Personally I find this take refreshing in a world where chefs seem to be finding fame and acclaim at an ever younger age. They think that, just because they’ve done a stage at Alinea or the Fat Duck they are ready to take on the world. Luke Thomas makes headlines simply for being young. Hot openings like Restaurant Story or the Clove Club are praised to the nines (take my word for it – neither of them are worth the trip). It is, as Kinch says, “chefs trying to impress other chefs”.
David Kinch is the antidote to all of that. To him cookery is a craft, not a get-rich-quick scheme. The food he cooks is uniquely his own. But there are no short-cuts to getting there. As he says in this Google Talk (8:17):
"Nowadays people are attracted to the industry because they feel that it’s incredibly glamorous. Now I can tell you I’m 52 years old and I still work til one thirty am in the morning. There’s nothing glamorous about that. I work weekends. I work nights. I work holidays. I work when you all have time to go out and eat at nice restaurants. That’s what we do."
(By the way, if you listen to the rest of the talk you’ll also find he’s no fan of vegans with nut allergies. But that’s a different story.)
Of abalone and pigs feet
Of course where this all comes together is on the plate. And as a cookbook this contains a number of remarkable recipes.
The most outstanding are a breath-taking series of shellfish recipes in a chapter called “The Pacific as a Muse”. Particularly noteworthy are the abalone recipes – (Kinch is one of the few Western chefs to regularly work with this challenging delicacy). First he serves it braised, with a delicate local milk pannacotta and an abalone jelly (p155). Then he presents a bold Catalan-inspired pairing with pigs trotters and milk skin (a riotous celebration of texture p158). More classically he sautees it meuniere with a persillade, but one made not with parsley but seaweed (p152). These are dishes of the highest order – innovative but with classical echoes; complex in conception but simple in execution.

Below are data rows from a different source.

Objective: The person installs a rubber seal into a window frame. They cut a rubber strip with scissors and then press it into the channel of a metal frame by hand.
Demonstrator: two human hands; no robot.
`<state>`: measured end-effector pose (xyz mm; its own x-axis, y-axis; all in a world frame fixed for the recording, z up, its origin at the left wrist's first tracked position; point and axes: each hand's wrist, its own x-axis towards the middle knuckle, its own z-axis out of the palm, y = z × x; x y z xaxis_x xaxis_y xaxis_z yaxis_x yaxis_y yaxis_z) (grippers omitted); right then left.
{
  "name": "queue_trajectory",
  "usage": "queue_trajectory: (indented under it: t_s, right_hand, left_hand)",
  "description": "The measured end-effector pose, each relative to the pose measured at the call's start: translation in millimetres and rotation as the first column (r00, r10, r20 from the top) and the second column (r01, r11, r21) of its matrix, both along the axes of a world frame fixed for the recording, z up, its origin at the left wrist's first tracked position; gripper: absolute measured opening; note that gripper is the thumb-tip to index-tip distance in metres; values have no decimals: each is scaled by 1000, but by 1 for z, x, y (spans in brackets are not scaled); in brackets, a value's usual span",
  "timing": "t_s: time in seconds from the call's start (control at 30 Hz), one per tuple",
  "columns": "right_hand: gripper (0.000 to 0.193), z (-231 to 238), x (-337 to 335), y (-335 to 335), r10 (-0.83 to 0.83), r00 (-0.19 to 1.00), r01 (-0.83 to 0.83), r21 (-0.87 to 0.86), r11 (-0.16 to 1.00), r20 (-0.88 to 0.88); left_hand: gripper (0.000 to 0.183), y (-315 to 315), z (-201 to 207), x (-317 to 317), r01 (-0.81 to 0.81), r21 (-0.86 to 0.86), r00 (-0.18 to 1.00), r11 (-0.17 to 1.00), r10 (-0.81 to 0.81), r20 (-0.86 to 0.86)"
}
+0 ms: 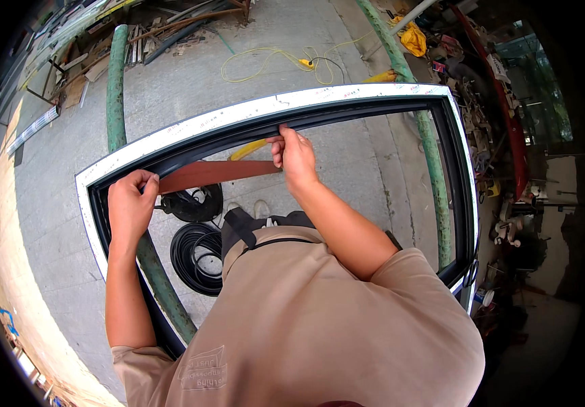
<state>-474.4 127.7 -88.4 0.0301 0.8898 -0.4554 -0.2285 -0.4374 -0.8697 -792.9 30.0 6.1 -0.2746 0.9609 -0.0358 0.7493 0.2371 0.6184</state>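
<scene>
A large window frame (251, 114), its face covered in white film, lies across green pipes in front of me. A black rubber seal (190, 154) runs along the inner edge of its far side. My left hand (129, 203) is at the far left corner, fingers closed on the seal there. Near the middle of the far side, my right hand (298, 159) pinches the same seal between thumb and fingers. Parts of the strip are hidden behind both hands.
Green pipes (116, 95) support the frame. Through the opening, a reddish-brown bar (224, 173) and a coil of black strip (197, 261) show below. A yellow cord (265, 78) lies on the concrete floor. Clutter and tools (509, 227) line the right side.
</scene>
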Motion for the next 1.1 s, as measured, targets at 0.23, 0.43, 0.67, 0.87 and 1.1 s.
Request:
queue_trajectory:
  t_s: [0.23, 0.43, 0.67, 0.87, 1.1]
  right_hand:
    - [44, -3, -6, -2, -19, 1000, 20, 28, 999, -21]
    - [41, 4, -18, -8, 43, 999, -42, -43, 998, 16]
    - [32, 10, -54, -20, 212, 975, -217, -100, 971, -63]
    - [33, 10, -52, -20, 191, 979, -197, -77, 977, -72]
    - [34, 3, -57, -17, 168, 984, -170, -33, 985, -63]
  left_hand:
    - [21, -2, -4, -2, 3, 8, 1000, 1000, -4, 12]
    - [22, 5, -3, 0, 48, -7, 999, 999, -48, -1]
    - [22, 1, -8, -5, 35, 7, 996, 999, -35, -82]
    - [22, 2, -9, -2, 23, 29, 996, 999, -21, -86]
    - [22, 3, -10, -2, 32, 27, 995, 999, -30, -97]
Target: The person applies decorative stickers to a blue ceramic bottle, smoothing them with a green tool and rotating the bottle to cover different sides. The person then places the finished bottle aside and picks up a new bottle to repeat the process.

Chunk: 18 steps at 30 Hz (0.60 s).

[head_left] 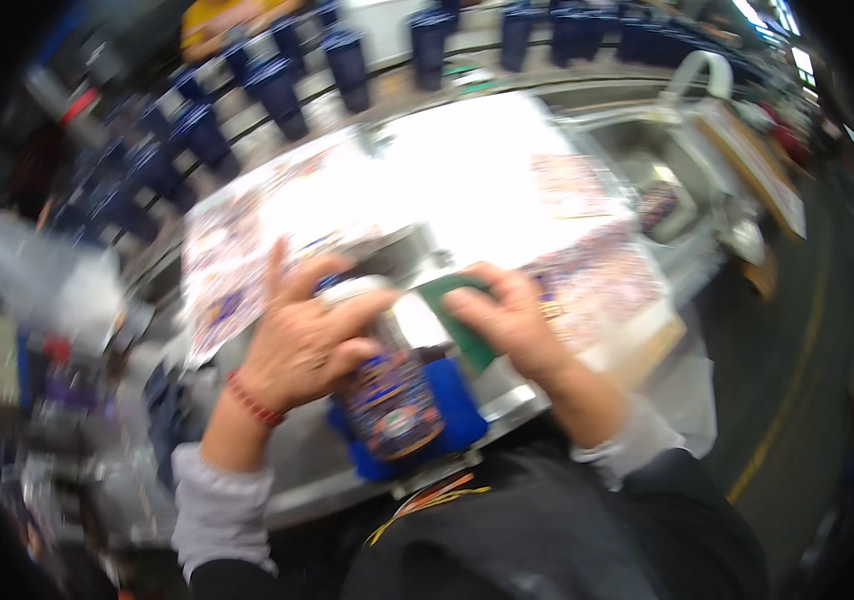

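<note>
A cylindrical tumbler [392, 405] with a dense multicoloured pattern lies tilted on a blue padded rest [462, 410] in front of me. My left hand [302, 345], a red beaded bracelet at its wrist, has its thumb and a finger against the tumbler's upper left side. Its other fingers stretch apart, pointing away from me. In my right hand [512, 315] is a flat green pad [457, 315], pinched between thumb and fingers beside the tumbler's upper end. A whitish patch [417, 325] shows at that end. Motion blur hides the fine contact of both hands.
Printed patterned sheets [232, 270] lie left and right on the brightly lit bench. Several dark blue tumblers [347, 70] stand in a row along the far side. A metal tray [682, 205] with another patterned piece is at right. Another person's arm [217, 30] shows at the top.
</note>
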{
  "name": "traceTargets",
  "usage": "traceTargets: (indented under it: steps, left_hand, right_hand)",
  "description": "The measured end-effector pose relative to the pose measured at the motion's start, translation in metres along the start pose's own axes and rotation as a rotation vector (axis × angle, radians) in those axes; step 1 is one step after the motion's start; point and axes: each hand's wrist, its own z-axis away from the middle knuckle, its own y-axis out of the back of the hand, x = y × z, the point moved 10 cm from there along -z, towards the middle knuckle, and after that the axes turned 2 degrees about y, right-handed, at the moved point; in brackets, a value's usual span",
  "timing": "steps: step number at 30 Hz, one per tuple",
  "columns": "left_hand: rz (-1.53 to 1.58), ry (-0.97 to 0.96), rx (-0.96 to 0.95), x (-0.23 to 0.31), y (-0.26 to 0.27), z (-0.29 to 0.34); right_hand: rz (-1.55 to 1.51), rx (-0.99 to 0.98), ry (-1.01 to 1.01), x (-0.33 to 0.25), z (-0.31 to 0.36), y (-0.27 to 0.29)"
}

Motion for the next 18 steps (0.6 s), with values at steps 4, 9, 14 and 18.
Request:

The desserts, scattered throughout the book, stand out because they often feature vegetal elements – Candy Cap (mushroom) ice-cream with a Pine-Nut Pudding (p184); wedges of beet with chocolate and sorrel ice-cream (p96). What’s more interesting is the reason why – as he explains, Kinch isn’t trying to be creative for its own sake. Rather it is to make the desserts blend more harmoniously with the progression of the (vegetable-driven) tasting menu.
Another notable recipe is the Strawberry Gazpacho (p202) where refreshing strawberries stand in for ultraripe tomato. This is one of the Manresa classics and I think this is the first time I’ve seen the recipe in print (although Modernist Cuisine features a version, “inspired by” Manresa). And a few pages on the Duck with Walnut Wine (p210) is probably the most time-consuming recipes ever published in a cookbook – you need to begin preparing the sauce 9 months before service dish (start now and you might be able to plate up by Christmas!).
As simple as 1, 2, 3
Many of these dishes can seem quite disorientating at first, but Kinch also provides a really good chapter (“Building a Dish 1, 2, 3”) explaining how he comes up with new dishes. The process is surprising simply
- First take a single ingredient. A juicy Sun Jewel Melon perhaps.
- Then find something that goes with it – it could be something that complements it (meat + potatoes). It could be something that contrasts or surprises. In this case some onions, sautéed in homemade butter and pureed with the melon
- Then add a third element – a bridge that ties the two together. This could be an unexpected ingredient, a modern technique, or even a juxtaposed texture. In this case some soft tofu laced with almond to round out the texture, and picked mackerel and chanterelles to add some acidity.
- Finally finish the dish with something dynamic – by this is means something about the dish that changes between the plate being set down and eaten. In this case the melon soup, poured tableside onto a salad of melon, mackerel and tofu.
The result is a dish that is “balanced, complex, alive”. Sounds nuts. Somehow it works.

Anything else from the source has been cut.